Can LLMs Generate Novel Research Ideas? A Large-Scale Human Study with 100+ NLP Researchers¶
ArXiv: 2409.04109
🎯 Pitch¶
This paper delivers the first large-scale, controlled study directly comparing research ideas generated by a large language model (LLM) ideation agent to those crafted by expert NLP researchers. Through nearly 300 blind reviews by 79 domain experts, the study finds that LLM-generated ideas are rated as significantly more novel than human ideas—while matching humans on overall quality and only slightly trailing on feasibility. These results break new ground by rigorously isolating the ideation step, offering compelling evidence that modern language models can catalyze genuine creativity and innovation in scientific research, paving the way for future autonomous research agents and reimagined workflows in R&D.
1. Executive Summary¶
This paper conducts the first large-scale, controlled, head-to-head study comparing research ideas generated by a language-model-based “ideation agent” to ideas written by expert NLP researchers. Across 298 blind reviews by 79 experts, AI-generated ideas are rated significantly more novel than human ideas, with comparable overall quality and only a slight, non-significant disadvantage on feasibility (Figure 2; Tables 7–9). The work matters because it isolates the very first step of the research process—idea generation—under rigorous controls, providing an evidence-based foundation for (or against) autonomous “research agents.”
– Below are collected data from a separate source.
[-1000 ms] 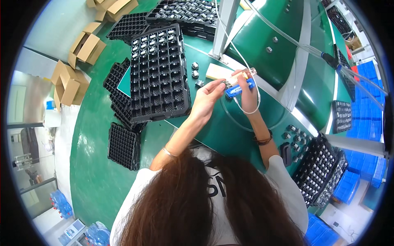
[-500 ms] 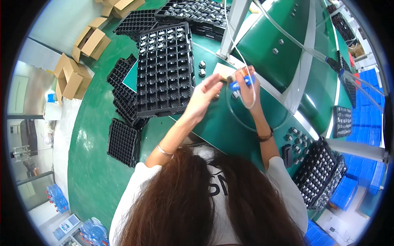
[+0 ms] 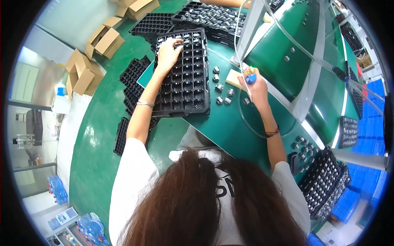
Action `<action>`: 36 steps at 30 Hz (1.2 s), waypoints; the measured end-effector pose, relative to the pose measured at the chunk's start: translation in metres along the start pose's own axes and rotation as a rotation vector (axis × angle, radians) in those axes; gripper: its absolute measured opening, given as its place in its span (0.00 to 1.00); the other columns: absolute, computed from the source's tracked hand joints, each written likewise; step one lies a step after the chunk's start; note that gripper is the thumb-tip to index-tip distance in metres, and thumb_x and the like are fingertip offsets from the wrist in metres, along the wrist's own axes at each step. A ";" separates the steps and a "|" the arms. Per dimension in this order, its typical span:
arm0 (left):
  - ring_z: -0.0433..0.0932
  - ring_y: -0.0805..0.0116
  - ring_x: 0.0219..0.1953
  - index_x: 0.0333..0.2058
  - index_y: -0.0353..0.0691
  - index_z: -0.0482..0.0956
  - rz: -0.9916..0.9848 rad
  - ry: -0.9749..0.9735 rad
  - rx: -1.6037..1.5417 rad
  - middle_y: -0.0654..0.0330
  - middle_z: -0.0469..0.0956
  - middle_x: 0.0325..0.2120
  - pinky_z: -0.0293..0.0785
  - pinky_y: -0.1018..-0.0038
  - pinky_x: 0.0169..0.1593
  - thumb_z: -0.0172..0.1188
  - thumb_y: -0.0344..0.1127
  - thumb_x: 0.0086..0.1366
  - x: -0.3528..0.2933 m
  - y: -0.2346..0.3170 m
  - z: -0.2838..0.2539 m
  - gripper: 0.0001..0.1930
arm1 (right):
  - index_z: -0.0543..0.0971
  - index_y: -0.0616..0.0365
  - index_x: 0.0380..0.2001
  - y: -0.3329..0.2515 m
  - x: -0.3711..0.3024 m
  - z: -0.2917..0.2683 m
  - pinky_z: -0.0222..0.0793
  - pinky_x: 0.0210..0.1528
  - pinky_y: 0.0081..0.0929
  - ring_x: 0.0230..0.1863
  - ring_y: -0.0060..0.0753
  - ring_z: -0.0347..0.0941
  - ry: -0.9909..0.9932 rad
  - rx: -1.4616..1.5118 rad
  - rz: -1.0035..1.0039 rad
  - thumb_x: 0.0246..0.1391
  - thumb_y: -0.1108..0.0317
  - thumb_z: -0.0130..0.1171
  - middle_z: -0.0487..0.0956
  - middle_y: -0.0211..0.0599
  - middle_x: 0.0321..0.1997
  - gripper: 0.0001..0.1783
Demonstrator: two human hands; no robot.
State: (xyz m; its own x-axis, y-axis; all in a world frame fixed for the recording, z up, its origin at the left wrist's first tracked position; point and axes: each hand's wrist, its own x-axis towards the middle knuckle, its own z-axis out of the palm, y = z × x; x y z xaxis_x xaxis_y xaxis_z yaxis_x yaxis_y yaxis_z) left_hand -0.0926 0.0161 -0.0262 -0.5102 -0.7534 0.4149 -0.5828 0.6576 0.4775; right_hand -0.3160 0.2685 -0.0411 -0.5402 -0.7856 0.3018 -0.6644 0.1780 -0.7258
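Observation:
My left hand (image 3: 169,55) reaches over the far rows of a large black compartment tray (image 3: 180,110), thumb and index finger bent toward each other. Whatever lies between those fingertips is too small to make out. Small metal parts (image 3: 186,42) sit in the tray's far pockets. Above the green table, my right hand (image 3: 257,90) is closed around a blue air gun (image 3: 250,78) with a brass-coloured end, joined to a thin hose. Beside it lies a pale yellow block (image 3: 234,78). Several loose metal fittings (image 3: 219,88) stand on the table between tray and right hand.
Another tray (image 3: 205,16) full of metal parts lies at the far side, near another person's forearm (image 3: 225,3). A metal post (image 3: 251,30) rises beside the green conveyor belt (image 3: 283,53). Filled trays (image 3: 324,180) stand at right; cardboard boxes (image 3: 84,76) at left.
My left hand has moved left and away from me, from beside the air gun to over the tray. My right hand keeps the air gun, now tilted differently. The view has shifted slightly.

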 end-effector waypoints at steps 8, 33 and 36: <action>0.79 0.63 0.32 0.30 0.38 0.80 -0.023 -0.247 0.040 0.57 0.79 0.27 0.73 0.71 0.38 0.63 0.33 0.50 0.025 -0.030 -0.006 0.08 | 0.63 0.54 0.44 0.016 -0.023 -0.058 0.58 0.27 0.20 0.24 0.21 0.57 -0.156 0.079 0.143 0.32 0.55 0.72 0.61 0.28 0.26 0.37; 0.74 0.77 0.42 0.51 0.35 0.69 -0.579 -0.606 -1.289 0.62 0.73 0.44 0.73 0.79 0.48 0.56 0.36 0.61 -0.129 0.107 -0.058 0.20 | 0.68 0.56 0.47 0.015 -0.002 -0.006 0.70 0.35 0.33 0.34 0.45 0.74 -0.074 0.022 -0.071 0.44 0.56 0.64 0.75 0.44 0.35 0.28; 0.74 0.73 0.43 0.52 0.33 0.67 -0.666 -0.634 -1.374 0.56 0.72 0.45 0.72 0.77 0.51 0.52 0.36 0.64 -0.139 0.107 -0.055 0.20 | 0.70 0.54 0.46 0.017 -0.001 -0.006 0.70 0.36 0.35 0.34 0.45 0.74 -0.190 -0.070 0.022 0.45 0.54 0.62 0.77 0.43 0.34 0.26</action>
State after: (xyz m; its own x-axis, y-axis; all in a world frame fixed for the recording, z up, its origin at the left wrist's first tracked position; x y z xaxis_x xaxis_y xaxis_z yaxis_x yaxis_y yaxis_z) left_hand -0.0496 0.1912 0.0099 -0.7773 -0.5373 -0.3272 -0.0072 -0.5126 0.8586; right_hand -0.3300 0.2756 -0.0505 -0.4525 -0.8774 0.1595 -0.6915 0.2323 -0.6840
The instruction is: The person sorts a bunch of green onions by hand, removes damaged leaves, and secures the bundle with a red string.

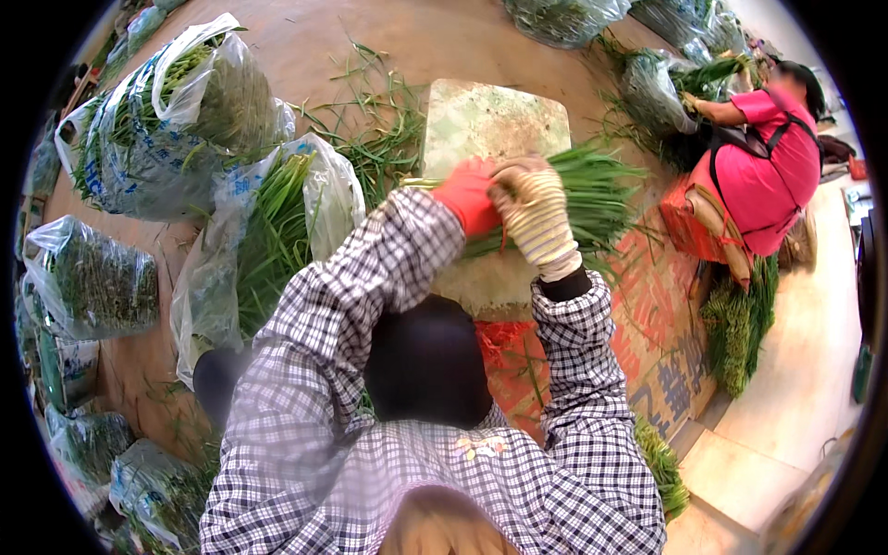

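Note:
A bundle of long green chive-like leaves (597, 190) lies across a pale, dirt-stained block (495, 120) in front of me. My left hand (468, 196), in a red glove, is closed around the bundle at its left part. Right beside it, my right hand (536, 208), in a striped knit glove, is bent over the bundle with its fingers drawn together. A thin red strand (504, 239) hangs below the hands. What the right fingertips pinch is hidden. The leaf tips fan out to the right.
An open plastic bag of green leaves (277, 213) stands close on my left, with a larger full bag (176, 129) behind it. Loose leaves (370, 129) litter the floor. At the right a person in a pink top (763, 157) sits by more bags and greens (740, 319).

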Demonstrator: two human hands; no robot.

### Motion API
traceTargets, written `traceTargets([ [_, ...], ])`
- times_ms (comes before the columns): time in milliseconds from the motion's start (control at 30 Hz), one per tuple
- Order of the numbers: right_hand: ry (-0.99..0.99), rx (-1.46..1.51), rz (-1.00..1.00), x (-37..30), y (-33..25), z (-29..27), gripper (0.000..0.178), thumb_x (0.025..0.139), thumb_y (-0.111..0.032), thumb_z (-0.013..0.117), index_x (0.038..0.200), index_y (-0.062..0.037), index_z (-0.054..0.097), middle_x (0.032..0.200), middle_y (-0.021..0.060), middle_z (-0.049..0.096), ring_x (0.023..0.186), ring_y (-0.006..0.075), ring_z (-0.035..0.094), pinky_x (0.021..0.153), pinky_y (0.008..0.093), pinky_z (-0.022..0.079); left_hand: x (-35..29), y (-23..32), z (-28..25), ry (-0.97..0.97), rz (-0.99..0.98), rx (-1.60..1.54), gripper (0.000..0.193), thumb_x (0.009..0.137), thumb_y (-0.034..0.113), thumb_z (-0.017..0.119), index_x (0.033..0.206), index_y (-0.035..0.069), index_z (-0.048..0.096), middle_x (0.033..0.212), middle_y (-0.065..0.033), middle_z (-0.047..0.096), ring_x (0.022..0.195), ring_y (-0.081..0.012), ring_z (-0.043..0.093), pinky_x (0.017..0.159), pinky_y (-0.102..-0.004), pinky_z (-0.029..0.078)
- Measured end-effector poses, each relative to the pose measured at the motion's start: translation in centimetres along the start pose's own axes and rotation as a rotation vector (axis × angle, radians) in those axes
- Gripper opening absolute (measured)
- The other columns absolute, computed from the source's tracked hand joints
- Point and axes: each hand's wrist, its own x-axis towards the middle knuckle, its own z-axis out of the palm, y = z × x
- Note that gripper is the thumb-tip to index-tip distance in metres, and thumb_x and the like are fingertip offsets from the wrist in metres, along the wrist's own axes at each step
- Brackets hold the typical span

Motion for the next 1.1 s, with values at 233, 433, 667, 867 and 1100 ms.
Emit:
traceTargets([
  [233,0.087,1.216,1.215,-11.4,-2.2,3.4,0.052,0.089,-0.048,0.057,0.111,-0.0009,0.060,0.107,0.0063,0.064,0.096,0.0164,0.058,0.087,0.0329,0.047,0.5,-2.9,-1.8,-0.503,-0.342,-0.518,0.036,0.095,0.031,0.039,0.098,0.000,0.057,0.083,-0.0256,0.061,0.080,-0.0434,0.059,0.077,-0.0491,0.045],
  [433,0.514,1.503,0.870,-7.7,1.7,6.9,0.061,0.083,-0.040,0.069,0.128,-0.0045,0.049,0.122,0.0042,0.055,0.110,0.0198,0.051,0.098,0.0349,0.041,-1.0,0.4,-6.1,-0.002,-0.380,-0.852,0.042,0.099,0.028,0.035,0.118,-0.002,0.057,0.105,-0.0244,0.064,0.101,-0.0334,0.061,0.088,-0.0370,0.046],
  [667,0.505,0.599,0.213,-0.3,3.2,-1.1,0.054,0.076,-0.022,0.077,0.121,-0.0031,0.053,0.117,0.0072,0.058,0.106,0.0217,0.054,0.092,0.0343,0.044,3.0,1.7,-14.6,0.429,0.132,-1.544,0.049,0.102,0.023,0.035,0.143,-0.003,0.029,0.142,-0.0130,0.042,0.130,-0.0188,0.039,0.108,-0.0306,0.030],
  [867,0.267,-0.595,-0.203,-2.4,3.3,1.7,0.038,0.085,-0.016,0.066,0.119,-0.0005,0.056,0.113,0.0126,0.062,0.097,0.0250,0.061,0.086,0.0375,0.050,-1.2,-0.7,-7.5,0.567,0.056,-1.414,0.051,0.102,0.027,0.033,0.145,0.000,0.028,0.145,-0.0127,0.038,0.135,-0.0199,0.033,0.110,-0.0323,0.026],
  [1100,0.275,-0.200,-0.073,-5.3,4.7,7.4,0.038,0.090,-0.016,0.061,0.125,-0.0016,0.054,0.125,0.0179,0.057,0.110,0.0318,0.056,0.096,0.0397,0.044,-1.5,0.1,-4.9,0.573,-0.194,-1.340,0.052,0.101,0.036,0.032,0.135,-0.001,0.043,0.130,-0.0190,0.053,0.127,-0.0263,0.043,0.108,-0.0349,0.029],
])
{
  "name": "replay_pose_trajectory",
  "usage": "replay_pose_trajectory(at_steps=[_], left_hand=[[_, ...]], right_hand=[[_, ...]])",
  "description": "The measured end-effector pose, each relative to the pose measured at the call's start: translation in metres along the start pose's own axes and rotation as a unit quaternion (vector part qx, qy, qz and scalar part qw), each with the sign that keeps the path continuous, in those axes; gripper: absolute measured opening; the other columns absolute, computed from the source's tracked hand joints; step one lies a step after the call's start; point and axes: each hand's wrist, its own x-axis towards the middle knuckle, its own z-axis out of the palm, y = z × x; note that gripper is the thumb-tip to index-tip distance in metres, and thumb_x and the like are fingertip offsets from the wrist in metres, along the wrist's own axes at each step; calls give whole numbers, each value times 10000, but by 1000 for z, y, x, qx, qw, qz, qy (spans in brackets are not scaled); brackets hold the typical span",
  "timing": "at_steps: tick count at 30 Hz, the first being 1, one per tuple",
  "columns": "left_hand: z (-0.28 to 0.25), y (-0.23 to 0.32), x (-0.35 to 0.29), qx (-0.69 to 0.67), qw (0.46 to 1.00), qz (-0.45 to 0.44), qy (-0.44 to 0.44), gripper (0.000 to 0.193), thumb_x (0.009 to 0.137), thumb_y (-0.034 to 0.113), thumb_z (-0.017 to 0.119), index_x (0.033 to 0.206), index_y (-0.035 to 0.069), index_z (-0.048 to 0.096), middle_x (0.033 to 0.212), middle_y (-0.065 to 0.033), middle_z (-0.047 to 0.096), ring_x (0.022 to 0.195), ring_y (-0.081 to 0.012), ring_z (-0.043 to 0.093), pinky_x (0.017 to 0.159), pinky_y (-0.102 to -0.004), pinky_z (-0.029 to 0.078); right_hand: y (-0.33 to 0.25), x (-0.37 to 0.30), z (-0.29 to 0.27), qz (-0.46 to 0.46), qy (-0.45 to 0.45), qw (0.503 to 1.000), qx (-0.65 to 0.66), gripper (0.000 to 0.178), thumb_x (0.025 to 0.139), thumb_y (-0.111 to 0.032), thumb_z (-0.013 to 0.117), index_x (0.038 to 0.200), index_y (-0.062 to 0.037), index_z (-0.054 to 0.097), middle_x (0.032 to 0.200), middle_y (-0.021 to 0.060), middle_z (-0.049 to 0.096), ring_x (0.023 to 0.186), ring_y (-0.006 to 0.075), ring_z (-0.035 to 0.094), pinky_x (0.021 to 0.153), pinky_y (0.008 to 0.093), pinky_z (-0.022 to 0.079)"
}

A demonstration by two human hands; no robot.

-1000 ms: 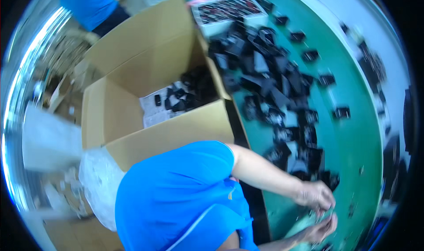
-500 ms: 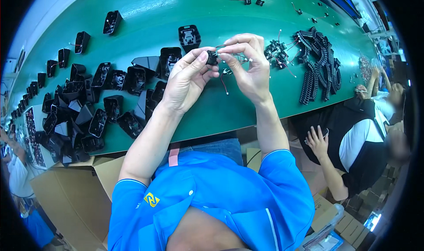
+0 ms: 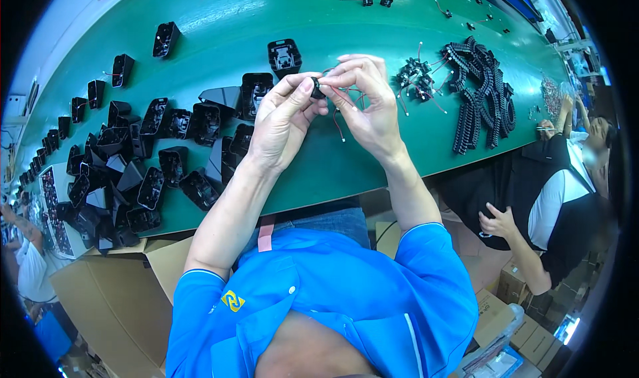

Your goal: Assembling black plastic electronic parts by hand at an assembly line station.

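Observation:
Above the green table, my left hand point(image 3: 283, 118) pinches a small black plastic part point(image 3: 317, 89) between thumb and fingers. My right hand point(image 3: 367, 102) meets it from the other side, its thumb and fingertips closed on thin red wires point(image 3: 341, 96) at the part. The exact grip point is hidden by the fingers. More wire hangs below the hands, ending in a small white connector point(image 3: 343, 139). Just beyond my left hand stands an open black housing point(image 3: 284, 57). Right of my right hand lies a pile of small black wired parts point(image 3: 416, 78).
Many black housings point(image 3: 153, 185) crowd the table's left side, with a row running farther back. Black segmented chain strips point(image 3: 482, 98) lie at the right. A cardboard box point(image 3: 110, 305) stands below the left edge. A person in a dark vest point(image 3: 532, 198) sits on the right.
The black part has turned in my left fingers, and a red wire now lies along my right thumb. The person on the right has shifted a hand.

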Motion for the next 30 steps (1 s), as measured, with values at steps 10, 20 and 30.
replay_pose_trajectory(at_steps=[10, 20, 30], left_hand=[[1, -1, -2, 67, 997, 7, 30, 292, 997, 155, 639, 1250, 19, 592, 1040, -118, 630, 879, -122, 605, 786, -247, 528], [0, 0, -2, 45, 998, 7, 53, 267, 997, 121, 634, 1223, -17, 600, 1053, -135, 651, 845, -125, 622, 759, -240, 556], [3, 2, -3, 38, 998, 12, 47, 292, 991, 97, 632, 1254, -25, 605, 1085, -145, 655, 890, -149, 646, 798, -259, 574]], right_hand=[[-1, -10, -23, 87, 110, 989, -38, 291, 784, -42, 781, 1061, -87, 704, 1013, 43, 682, 877, 193, 623, 906, 329, 442], [-3, -19, -32, -16, -11, 933, -361, 270, 843, -127, 707, 1110, -169, 695, 1094, 7, 606, 1044, 217, 519, 969, 385, 335], [3, -26, -17, -4, -114, 955, -274, 205, 845, -103, 707, 1046, -143, 702, 1015, 21, 633, 1006, 192, 547, 980, 388, 353]])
2. Context and Motivation¶
- Problem addressed
- Can current large language models (LLMs) generate research ideas that are on par with those of expert researchers, in terms of novelty and quality? The study isolates ideation—the first step of research—and asks whether AI can originate ideas that experts deem credible and new (Introduction; Section 2).
- Why this matters
- Practical: If AI can originate good ideas, it could increase researchers’ throughput by serving as a high-quality ideation assistant, enabling new workflows for academic and industrial R&D.
- Theoretical: Ideation is a high-variance, creative activity; showing that LLMs can regularly produce novel ideas tests the limits of current models’ creativity rather than just their recall or reasoning on benchmarks.
- Shortcomings of prior approaches
- Small-scale or proxy evaluations: Many “research agent” papers evaluate with few reviewers, short idea snippets, or LLM-as-judge; others constrain scope to pre-defined tasks, leaving the central question (Are AI ideas truly novel compared to experts’?) unresolved (Section 1; Related Work).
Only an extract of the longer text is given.